EXERCISE REQUIREMENTS. Please transcribe the listing below in full, exactly as written, leaving out its pictures.

DATASET EXTRACT.
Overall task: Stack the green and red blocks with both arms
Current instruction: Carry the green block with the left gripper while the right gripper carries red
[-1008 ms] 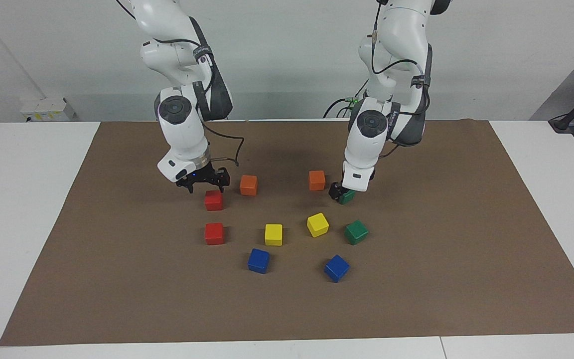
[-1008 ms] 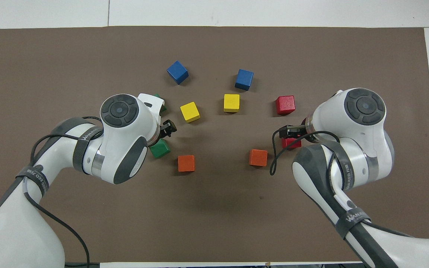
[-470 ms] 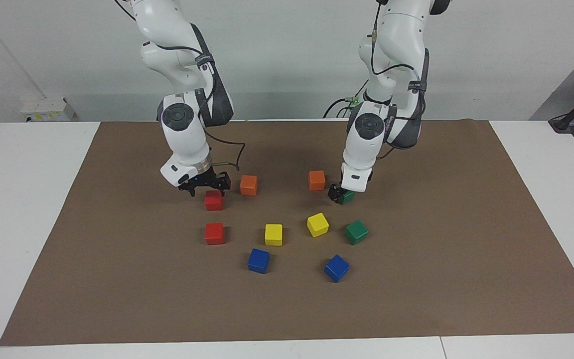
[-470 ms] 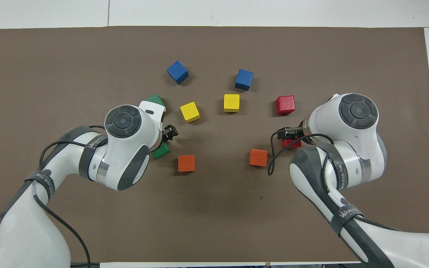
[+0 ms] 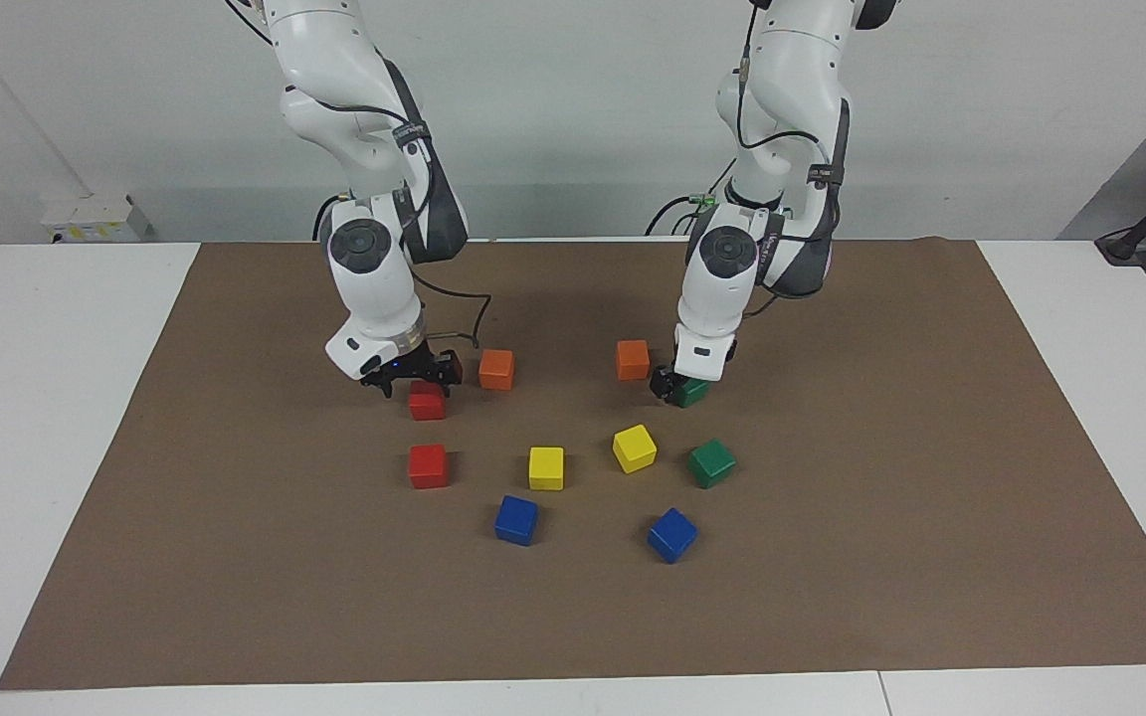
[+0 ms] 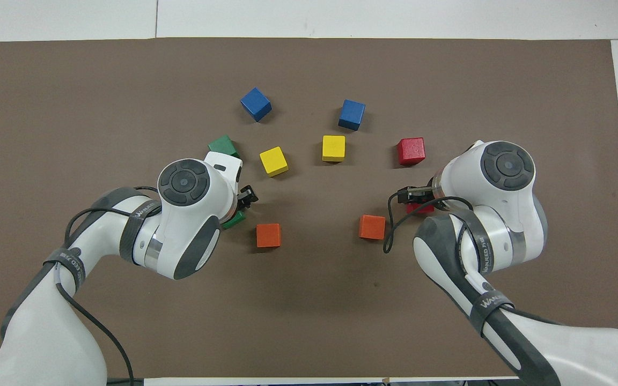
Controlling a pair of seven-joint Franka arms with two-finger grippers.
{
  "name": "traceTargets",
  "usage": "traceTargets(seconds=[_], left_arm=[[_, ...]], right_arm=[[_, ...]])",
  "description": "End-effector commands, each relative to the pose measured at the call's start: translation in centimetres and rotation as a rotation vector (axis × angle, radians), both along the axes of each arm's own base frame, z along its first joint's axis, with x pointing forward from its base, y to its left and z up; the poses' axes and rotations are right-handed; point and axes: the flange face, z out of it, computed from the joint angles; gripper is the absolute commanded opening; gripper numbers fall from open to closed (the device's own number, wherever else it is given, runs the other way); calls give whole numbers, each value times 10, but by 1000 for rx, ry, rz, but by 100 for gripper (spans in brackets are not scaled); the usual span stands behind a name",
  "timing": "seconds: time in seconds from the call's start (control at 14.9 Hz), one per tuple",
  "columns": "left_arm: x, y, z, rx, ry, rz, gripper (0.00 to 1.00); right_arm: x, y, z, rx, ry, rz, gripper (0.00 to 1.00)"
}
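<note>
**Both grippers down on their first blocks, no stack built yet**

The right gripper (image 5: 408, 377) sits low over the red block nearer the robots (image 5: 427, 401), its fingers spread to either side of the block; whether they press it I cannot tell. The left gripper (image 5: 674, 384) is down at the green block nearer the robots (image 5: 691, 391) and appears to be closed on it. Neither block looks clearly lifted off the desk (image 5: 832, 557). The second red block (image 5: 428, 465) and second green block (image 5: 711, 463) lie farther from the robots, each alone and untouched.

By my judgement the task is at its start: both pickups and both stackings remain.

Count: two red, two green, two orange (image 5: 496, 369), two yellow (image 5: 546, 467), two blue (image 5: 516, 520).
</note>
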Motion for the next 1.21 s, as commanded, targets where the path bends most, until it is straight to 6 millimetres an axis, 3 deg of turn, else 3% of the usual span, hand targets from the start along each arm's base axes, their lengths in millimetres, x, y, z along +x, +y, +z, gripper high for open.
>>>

OUTPUT OF THE TASK.
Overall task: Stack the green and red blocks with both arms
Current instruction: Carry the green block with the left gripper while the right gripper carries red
[-1008 ms] 
[-1008 ms] 
[-470 ms] 
[-470 ms] 
[+0 ms] 
[+0 ms] 
Controlling a pair of seven-joint Franka arms with two-finger grippers.
{
  "name": "traceTargets",
  "usage": "traceTargets(seconds=[_], left_arm=[[_, ...]], right_arm=[[_, ...]])",
  "description": "End-effector commands, each relative to the pose measured at the call's start: translation in centimetres and rotation as a rotation vector (axis × angle, radians), both along the axes of each arm's own base frame, z along its first joint's axis, with x pointing forward from its base, y to its left and z up; the poses' axes and rotations are right-handed; point and axes: the flange face, z out of it, computed from the joint angles; gripper is the absolute commanded opening; gripper numbers fall from open to closed (the device's own number, wherever else it is given, runs the other way); calls give whole numbers, each value times 10, but by 1000 for rx, ry, rz, but by 100 for gripper (spans in brackets are not scaled); the usual span stands behind a name",
  "timing": "seconds: time in seconds from the call's start (control at 14.9 Hz), one per tuple",
  "columns": "left_arm: x, y, z, rx, ry, rz, gripper (0.00 to 1.00); right_arm: x, y, z, rx, ry, rz, gripper (0.00 to 1.00)"
}
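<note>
**Both grippers down on their first blocks, no stack built yet**

The right gripper (image 5: 408, 377) sits low over the red block nearer the robots (image 5: 427, 401), its fingers spread to either side of the block; whether they press it I cannot tell. The left gripper (image 5: 674, 384) is down at the green block nearer the robots (image 5: 691, 391) and appears to be closed on it. Neither block looks clearly lifted off the desk (image 5: 832, 557). The second red block (image 5: 428, 465) and second green block (image 5: 711, 463) lie farther from the robots, each alone and untouched.

By my judgement the task is at its start: both pickups and both stackings remain.

Count: two red, two green, two orange (image 5: 496, 369), two yellow (image 5: 546, 467), two blue (image 5: 516, 520).
</note>
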Motion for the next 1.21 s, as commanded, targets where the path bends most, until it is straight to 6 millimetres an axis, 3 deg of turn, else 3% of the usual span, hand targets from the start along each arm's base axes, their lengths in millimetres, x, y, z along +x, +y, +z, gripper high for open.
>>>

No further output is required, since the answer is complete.